Thursday, January 7, 2010

To clean or not to clean?

When I first started freelancing nineteen years ago, one of my freelancing friends told me that I would be more successful as a writer if I viewed everything in terms of billable hours, as lawyers do, and avoid tasks that weren’t “billable.” She gave as an example cleaning one’s office. Cleaning brings in no revenue, can’t lead to future revenue (as writing queries or going to a conference might), and can expand to fill the time available.

As someone who had routinely straightened her office at the end of the day, I thought this was great advice . . . for the first few years. Not cleaning up saved me extra eight hours to ten hours a month, which I could spend making more money or taking off a Saturday.

It is a good idea in moderation. Most writers will take any excuse they can to avoid writing. Straightening up feels like work and eats up a satisfying amount of time, creating a false sense of accomplishment. (In that sense, it’s like writing a blog post.) The result: lots of hours in the office, but not much writing done.

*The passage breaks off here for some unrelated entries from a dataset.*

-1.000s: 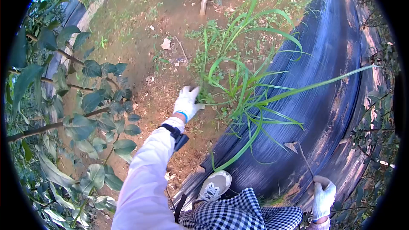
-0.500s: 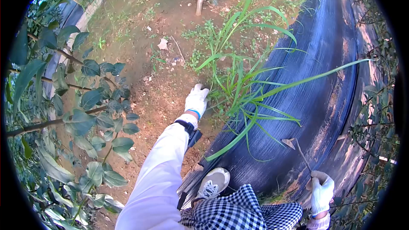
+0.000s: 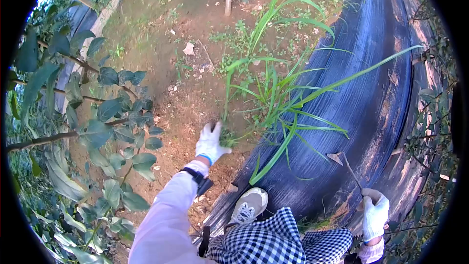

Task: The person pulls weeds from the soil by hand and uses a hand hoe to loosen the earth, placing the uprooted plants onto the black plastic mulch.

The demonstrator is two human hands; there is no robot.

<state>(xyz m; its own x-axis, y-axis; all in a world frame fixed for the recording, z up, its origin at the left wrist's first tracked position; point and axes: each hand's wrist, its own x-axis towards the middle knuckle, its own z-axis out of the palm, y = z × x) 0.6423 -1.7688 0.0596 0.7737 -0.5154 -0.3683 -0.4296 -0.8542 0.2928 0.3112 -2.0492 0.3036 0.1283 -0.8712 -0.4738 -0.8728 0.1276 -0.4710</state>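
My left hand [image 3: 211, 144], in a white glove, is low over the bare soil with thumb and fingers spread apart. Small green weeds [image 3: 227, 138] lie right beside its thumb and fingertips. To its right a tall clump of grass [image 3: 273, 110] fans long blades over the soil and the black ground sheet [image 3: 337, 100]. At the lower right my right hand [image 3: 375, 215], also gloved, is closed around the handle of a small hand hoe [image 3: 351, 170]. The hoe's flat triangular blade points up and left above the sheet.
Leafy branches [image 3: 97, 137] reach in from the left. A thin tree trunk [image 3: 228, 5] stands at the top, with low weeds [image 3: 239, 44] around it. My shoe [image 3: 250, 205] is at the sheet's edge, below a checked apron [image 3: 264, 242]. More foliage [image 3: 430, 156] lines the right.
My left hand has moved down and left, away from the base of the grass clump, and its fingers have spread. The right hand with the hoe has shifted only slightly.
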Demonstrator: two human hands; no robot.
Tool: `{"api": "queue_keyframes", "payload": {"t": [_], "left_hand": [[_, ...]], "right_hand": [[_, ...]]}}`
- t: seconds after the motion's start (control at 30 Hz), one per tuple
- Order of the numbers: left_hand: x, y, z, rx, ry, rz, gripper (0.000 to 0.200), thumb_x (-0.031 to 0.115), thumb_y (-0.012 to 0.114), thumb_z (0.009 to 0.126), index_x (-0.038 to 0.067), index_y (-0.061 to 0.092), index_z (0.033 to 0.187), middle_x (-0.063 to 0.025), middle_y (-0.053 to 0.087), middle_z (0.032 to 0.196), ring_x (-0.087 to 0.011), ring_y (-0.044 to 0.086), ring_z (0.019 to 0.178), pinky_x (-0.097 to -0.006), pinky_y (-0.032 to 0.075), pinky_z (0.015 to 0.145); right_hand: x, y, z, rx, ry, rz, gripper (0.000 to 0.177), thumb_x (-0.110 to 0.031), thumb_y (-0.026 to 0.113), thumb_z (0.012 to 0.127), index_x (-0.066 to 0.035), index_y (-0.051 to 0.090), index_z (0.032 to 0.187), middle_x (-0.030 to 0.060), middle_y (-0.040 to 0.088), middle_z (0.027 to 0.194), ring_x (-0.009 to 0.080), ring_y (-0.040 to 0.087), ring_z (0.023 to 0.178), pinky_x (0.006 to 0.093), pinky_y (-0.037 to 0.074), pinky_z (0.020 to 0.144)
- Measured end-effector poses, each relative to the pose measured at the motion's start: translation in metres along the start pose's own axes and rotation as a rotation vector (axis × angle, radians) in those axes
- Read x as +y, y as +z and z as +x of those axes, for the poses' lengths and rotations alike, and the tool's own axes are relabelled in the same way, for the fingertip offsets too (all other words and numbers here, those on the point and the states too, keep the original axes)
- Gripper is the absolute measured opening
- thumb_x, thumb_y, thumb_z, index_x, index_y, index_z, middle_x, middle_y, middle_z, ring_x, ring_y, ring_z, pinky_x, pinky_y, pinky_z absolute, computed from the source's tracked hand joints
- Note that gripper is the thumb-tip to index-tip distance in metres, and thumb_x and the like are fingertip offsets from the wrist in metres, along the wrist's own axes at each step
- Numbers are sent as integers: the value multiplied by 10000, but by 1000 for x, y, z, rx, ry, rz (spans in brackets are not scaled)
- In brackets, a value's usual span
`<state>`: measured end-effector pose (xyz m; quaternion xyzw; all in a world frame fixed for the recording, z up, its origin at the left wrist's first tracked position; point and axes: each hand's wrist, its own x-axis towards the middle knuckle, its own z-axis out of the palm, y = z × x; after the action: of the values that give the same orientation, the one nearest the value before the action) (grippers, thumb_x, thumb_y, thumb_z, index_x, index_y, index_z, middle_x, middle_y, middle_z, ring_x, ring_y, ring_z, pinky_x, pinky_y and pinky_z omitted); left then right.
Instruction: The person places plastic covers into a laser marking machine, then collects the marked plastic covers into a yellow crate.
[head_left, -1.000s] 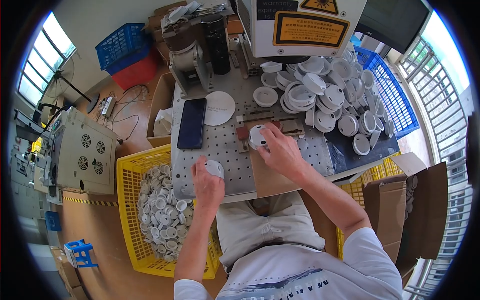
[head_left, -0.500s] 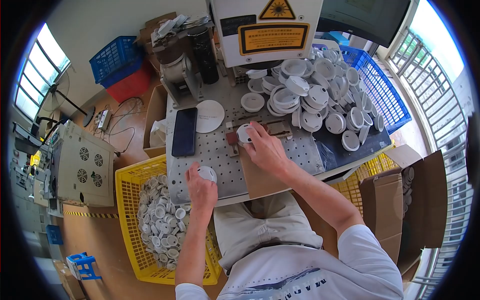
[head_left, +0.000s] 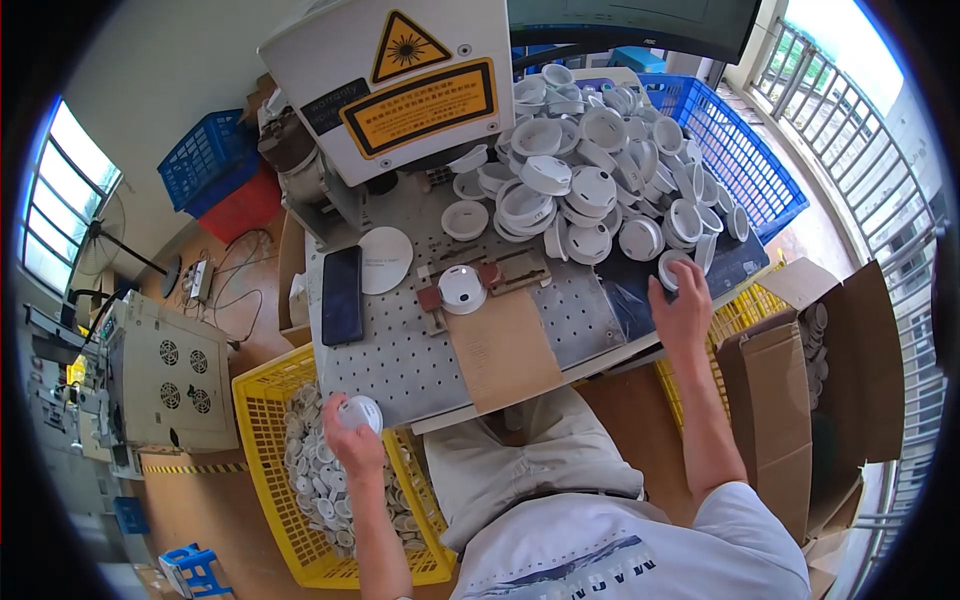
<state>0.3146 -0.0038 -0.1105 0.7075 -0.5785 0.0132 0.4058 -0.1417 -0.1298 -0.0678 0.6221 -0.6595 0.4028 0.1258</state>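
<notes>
My left hand (head_left: 352,443) is closed round a white lid (head_left: 361,412) at the table's front left edge, above the yellow basket (head_left: 262,480). At the right of the table my right hand (head_left: 684,308) has its fingers around the edge of a white lid (head_left: 671,270), beside the big pile of white lids (head_left: 590,190). Another white lid (head_left: 462,289) sits in the fixture between reddish-brown blocks (head_left: 428,298). A piece of brown cardboard (head_left: 505,352) lies just in front of the fixture.
A phone (head_left: 342,296) and a white disc (head_left: 385,260) lie on the perforated table (head_left: 400,375). The white machine head (head_left: 400,90) with warning labels overhangs the back. A blue basket (head_left: 745,150) and cardboard box (head_left: 765,420) stand to the right.
My right hand has left the lid in the fixture and moved right to the pile's edge. My left hand has moved down and left with its lid. The whole view has shifted and turned.
</notes>
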Motion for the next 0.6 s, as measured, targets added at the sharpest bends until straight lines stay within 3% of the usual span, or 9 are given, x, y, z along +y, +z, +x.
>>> {"api": "queue_keyframes", "payload": {"t": [0.07,0.13,0.27,0.3,0.33,0.4,0.43,0.53,0.6], "left_hand": [[-39,-31,-14,37,-33,49,399,-97,422,593,-124,537,973,-236,577,1022,-441,557,994,-460,446,930],[-78,-63,-25,130,-205,163,392,-95,424,648,-128,540,1021,-251,582,1035,-441,556,1012,-453,439,935],[-124,-97,-28,172,-350,497,391,-80,423,693,-106,561,1058,-255,596,1015,-429,563,1012,-429,421,957],[-121,-97,-18,202,-303,467,385,-84,432,709,-116,554,1073,-265,589,1052,-429,559,1038,-435,417,967],[-118,-95,-6,226,-256,436,381,-89,440,725,-126,547,1088,-275,581,1089,-429,555,1065,-441,413,978],[-66,-56,29,106,-195,196,379,-94,473,703,-179,531,1068,-276,537,1227,-416,512,1175,-444,369,1043],[-27,-31,45,-7,-53,264,358,-85,487,697,-183,547,1036,-268,518,1264,-399,488,1209,-431,344,1069],[67,60,85,-158,368,119,138,-46,605,645,-138,659,733,-317,553,1199,-425,451,1225,-464,368,1039],[105,108,103,-286,493,153,135,14,629,680,-101,688,720,-302,593,1137,-414,453,1219,-483,372,1021]], "right_hand": [[20,-7,-2,-93,93,-2,242,-138,719,797,-24,639,995,124,641,1069,350,641,914,422,516,777],[38,-6,-6,-291,66,-48,185,-111,690,822,-32,646,984,129,637,1045,368,636,902,432,511,768],[33,-21,-5,-373,-30,68,139,-66,652,846,-31,646,980,141,644,942,383,635,809,429,509,702],[22,-27,-4,-346,-19,218,115,-90,646,885,-13,637,970,109,645,799,281,637,660,371,489,600],[11,-29,-4,-350,-19,224,115,-90,646,885,-13,637,970,109,645,799,281,637,660,371,489,600],[-15,-33,-2,-571,372,731,132,-123,623,932,7,631,946,55,606,681,132,559,526,281,424,480],[-35,-34,3,-690,563,978,180,-160,594,964,17,619,950,4,547,627,43,472,483,215,348,417],[-40,12,-13,-860,915,1251,207,-179,564,977,23,602,1002,19,556,635,51,468,457,210,314,379],[-48,8,-9,-872,749,957,222,-183,616,935,19,600,1027,68,615,736,116,542,519,266,422,453]]}}
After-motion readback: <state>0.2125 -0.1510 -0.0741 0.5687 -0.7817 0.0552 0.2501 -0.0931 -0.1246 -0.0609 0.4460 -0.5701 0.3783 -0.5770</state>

But my office provides many examples of the problems that arise from focusing too much on billable tasks.
  • Every raised surface and most of the floor are covered with papers.
  • The stacks of related papers have gotten so tall that some have fallen on each other and merged.
  • There are so many stacks of paper that I don’t remember what paper is where.
  • To get to the built-in drawers and cabinets in my office requires moving boxes of supplies, promo items, or papers, which encourages leaving even more things on the floor instead.
  • I waste probably an hour a week looking for lost items.
  • My account book for 2009 is blank, and an unsorted pile of receipts several inches tall awaits entering.
Please do as I say and not as I do. Don’t wait to clean your office until the task seems as resistant to solution as the Sphinx’s riddle. Take enough time to file, straighten up, and throw away that you can find what you need when you need it.

A good start may be routinely straightening your office at the end of the day.

✥✥✥✥✥

Your visit was appreciated. Please stop by again on January 23, when I'll be blogging about how much and what writers should read.

—Shauna Roberts

7 comments:

Captain Black said...

There's an old saying: "A stitch in time saves nine". That saying did not come out of a vacuum. People (managers?) who only consider "billable" time worthwhile, are short-sighted and narrow-minded.

So get tidying everyone.

Genella deGrey said...

A circumference of at least four feet around me needs to me perfectly organized if not clean when I write.

Does that count?
:D
G.

Jewel Amethyst said...

I have a hard time imagining how anyone can write in clutter. It feels constricting and I have to clean. But then, I do not have an office (at least one that I write in). My laptop on the bed is still my main venue, and I keep most of my research papers in pdf files on the computer (less clutter.)

Shauna Roberts said...

CAPTAIN BLACK, yes, sir, captain, sir! As soon as I finish this story . . .

GENELLA, I would count that as tidy, at least compared with the current state of my office.

JEWEL, some clutter doesn't bother me. In fact, I find it a big help to have my research materials around me where I can easily refer to them instead of filed away, out of easy access. But excess clutter like what I have now makes it hard to focus.

Liane Spicer said...

When the time you save by not tidying up every day is offset by the time you spend looking for things, something's gotta give. When my spaces get too chaotic I lose my always-tenuous sense of control. When I feel this way I'm less productive at everything.

My mother's rule in the kitchen is: Clean as you go. I try to apply that to the office and my writing space as well.

Stefanie Worth said...

I hate cleaning, but my office is practically the neatest space in my house. I simply subscribe to the practice of touching a piece of paper once.

For example, got a receipt? Shove it in the EXPENSES folder. The latest writing magazine? Put it in the appointed holder. Paperwork related to my son's college life? That goes in the huge portable file on the lower shelf.

So, there's really no need to "pick up" at the end of the day for me. Mind you, I'm an incredible pack rat. It's not perfect, but over the years I've created a system that accomodates my flaws.

Shauna Roberts said...

LIANE and STEFANIE, thanks for your helpful comments. I realized after reading them that part of my problem with my office is that I never set up a system for storage or filing after moving here. Many things I can't put away just because there's no designated place for them. Tonight I will talk to my husband about whether I can use his file cabinets that are currently sitting empty in the garage. Thanks.